Prediction of clinical outcomes in patients with aortic valve regurgitation using a deep learning approach
Approved Research ID: 63735
Approval date: January 11th 2021
Current class I recommendations endorsed by cardiac societies regarding aortic valve replacement in patients with aortic regurgitation without significant aortic root disease are exclusively indicated when it is graded as severe, whereas moderate aortic regurgitation is not regarded for aortic valve replacement. Left ventricular remodeling and clinical outcomes have been extensively studied in severe aortic regurgitation. However, the relationship between aortic regurgitation severity and left ventricular dysfunction severity remains unclear. Most natural history and epidemiologic studies were performed using traditional statistical analysis, failing to extrapolate results to the "real-world" setting of patients. On the other hand, artificial intelligence has shown promise in handling a patient's high-dimensionality. With this project we aim to predict development of symptoms and mortality in patients with chronic aortic regurgitation using two different artificial intelligence approaches: clustering analysis and hybrid deep learning models, following two work packages.

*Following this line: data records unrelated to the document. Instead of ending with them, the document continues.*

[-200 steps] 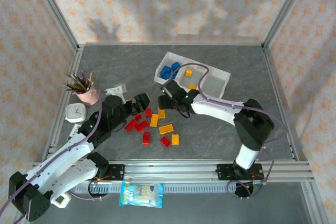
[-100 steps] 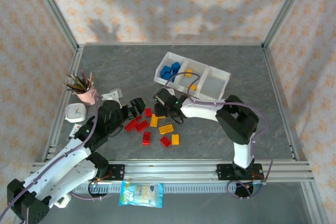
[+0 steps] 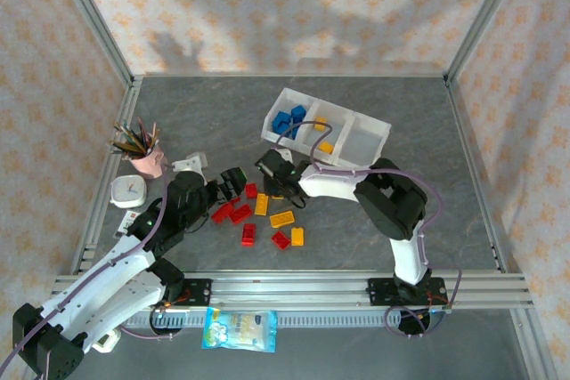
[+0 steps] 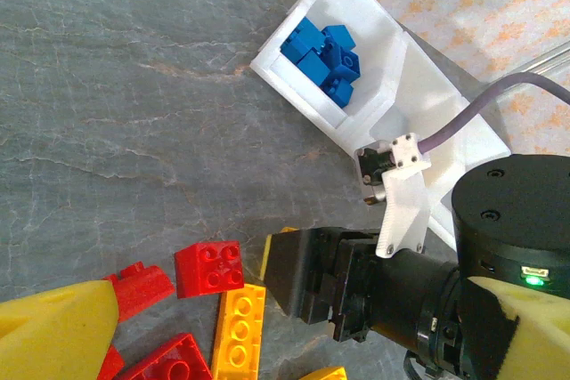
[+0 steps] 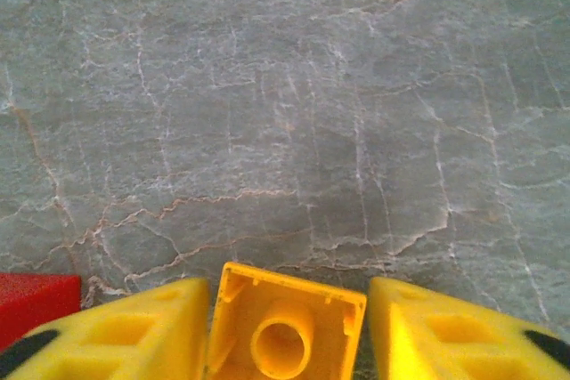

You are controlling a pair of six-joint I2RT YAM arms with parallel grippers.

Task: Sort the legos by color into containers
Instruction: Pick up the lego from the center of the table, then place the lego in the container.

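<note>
From above, the right tool is seen low over the legos at mid-tabletop, just beside the left tool, whose jaws are spread and grasp nothing. The tray is found beyond and to the right of the right tool, nearer that arm, its long axis slanted across the view. Blue bricks are held in its left compartment and two yellow bricks in the middle one, while nothing is made out in the right one. Through the left wrist camera, red bricks are seen beside the right tool's black body. Through the right wrist camera, a yellow brick is seen clamped between the yellow fingers, its hollow underside turned to the lens. A carry to the middle compartment is judged to be called for.
</note>
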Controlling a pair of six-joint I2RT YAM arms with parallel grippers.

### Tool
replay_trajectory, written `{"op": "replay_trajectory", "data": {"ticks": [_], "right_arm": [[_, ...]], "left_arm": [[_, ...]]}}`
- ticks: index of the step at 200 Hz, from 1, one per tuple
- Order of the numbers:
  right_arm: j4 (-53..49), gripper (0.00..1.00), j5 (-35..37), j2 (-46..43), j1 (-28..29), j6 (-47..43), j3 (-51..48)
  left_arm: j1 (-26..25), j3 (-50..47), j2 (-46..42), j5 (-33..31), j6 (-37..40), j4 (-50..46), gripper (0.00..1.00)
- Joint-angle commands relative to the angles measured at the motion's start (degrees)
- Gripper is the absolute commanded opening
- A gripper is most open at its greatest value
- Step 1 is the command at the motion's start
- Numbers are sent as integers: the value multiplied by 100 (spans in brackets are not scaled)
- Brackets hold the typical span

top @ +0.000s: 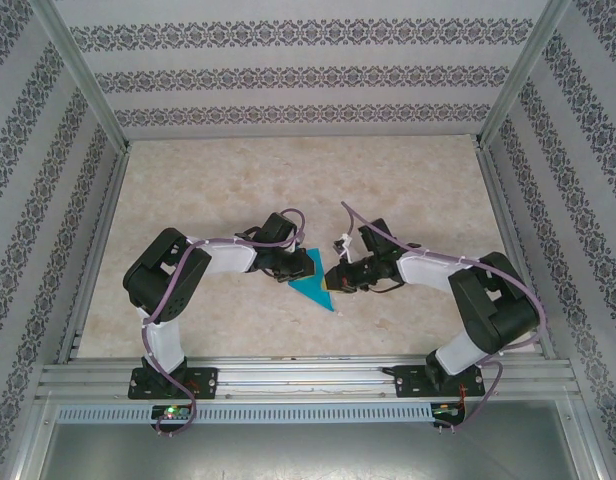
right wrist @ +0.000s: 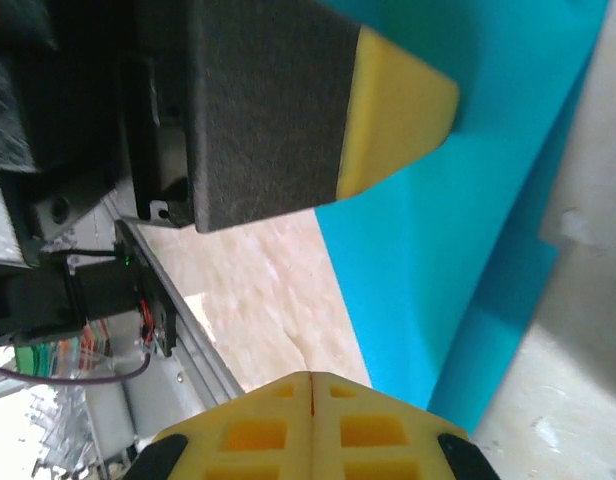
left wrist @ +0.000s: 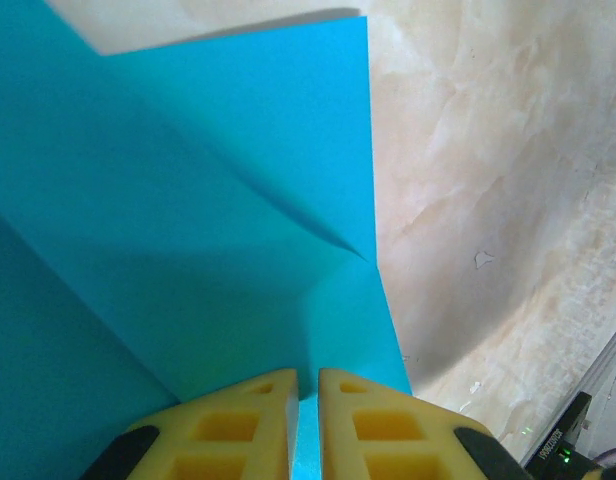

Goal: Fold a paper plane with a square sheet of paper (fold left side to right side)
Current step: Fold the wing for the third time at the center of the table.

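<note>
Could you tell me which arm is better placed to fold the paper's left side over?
Probably left: the left tool is closed on the paper, which looks lifted off the table. The right tool is shut, empty, beside the paper's edge.

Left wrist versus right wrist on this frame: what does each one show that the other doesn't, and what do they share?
Left wrist: creases across the square sheet of paper, left end effector nearly shut. Right wrist: right end effector shut, the left arm's yellow-tipped finger over the sheet, the metal rail. Shared: the teal sheet lying on the marbled table.
</note>
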Motion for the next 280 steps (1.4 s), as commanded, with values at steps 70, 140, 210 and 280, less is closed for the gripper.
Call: {"op": "replay_trajectory", "data": {"ticks": [70, 140, 210, 280], "right_arm": [[88, 0, 115, 514, 200, 61, 29], [-208, 0, 317, 651, 284, -115, 29], [-338, 0, 392, 676, 349, -159, -42], [-588, 0, 566, 712, 402, -301, -51]], "left_arm": [[-5, -192, 151, -282, 25, -369, 16], [5, -202, 146, -316, 5, -360, 16], [20, -201, 143, -331, 1, -373, 15], [29, -202, 138, -334, -12, -387, 15]]}}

After screening for patients with aortic valve regurgitation, a high-dimensional dataset of input features varying from concomitant co-morbidities, genetic traits to imaging examinations will be considered. In work package 1, we aim at revealing novel patient group phenotypes using an unsupervised machine learning technique, by integrating different cardiac MRI features into a topological network. Also, considering the impact of concomitant cardiomyopathy, genetic background will be added to the topological network. We will analyze the network's geometry and define clinically relevant groups. Then, survival analysis upon the groups will be performed. Exploring the potentialities of hidden information from raw imaging data, in work package 2, models will be expanded to raw cardiac MRI data, based on a hybrid variational autoencoder model. Training and evaluation will use independent training, validation and testing sets. Python's high-level API Keras will be used.
We estimate the duration of this project to be 24 Months. Considerable impact on public could be attained with this project, as it could define a more precise and individual decision line between conservative and interventional/surgical therapy in patients with chronic aortic valve regurgitation. Also, deepening the investigation on modeling time-to-event clinical outcomes from both raw imaging and structured data would be inestimable to any other field in cardiology pursing risk assessment. Moreover, we expect to generate novel variables by annotation of cardiac MRI files, which could be essential in future studies. Lastly, integration of genetic background data carries itself an unparallel approach to risk assessment in aortic valve disease.
To date, in patients without significant aortic root disease, guidelines deny aortic valve replacement (AVR) in moderate aortic valve regurgitation (AR), regardless of symptom development or left ventricular (LV) status. Current guidelines relate to natural history studies using traditional statistics, based on arbitrary AR grading thresholds, which fail to understand the spectrum of patient's phenotypic representations. Recent applications of topological data analysis (TDA) and deep learning have shown promise in risk prediction. Application of these techniques to AR could be decisive for the treatment strategy in these patients, possibly defining newer phenotypic patient groups, potentially with large repercussions on newer guidelines.
In this project, we propose to predict symptom development and mortality following two work packages. In work package 1, we will use a TDA pipeline to unveil patterns in high-dimensional parameters (based on cardiac magnetic resonance imaging [MRI] derived aortic regurgitant fraction, left ventricular systolic function, T1 mapping features and genetic background) by analyzing the geometrical structure retrieved from the topological network, followed by survival analysis. In work package 2, we will explore the impact of latent representations from raw imaging data (cardiac MRIs) on outcome prediction, by developing supervised deep learning algorithms using hybrid variational autoencoders (VAEs).
Additionally, considering the genetic background component mentioned above, we intend to study the genetic underpinnings of this main phenotype of aortic valve regurgitation (retrieved using deep learning techniques over the cardiac MRI) as well its related cardiac flow volumes phenotypes (such as aortic peak forward and regurgitant velocities and volumes). This could greatly improve our understanding of aortic valve regurgitation and define new concepts of individualized therapy.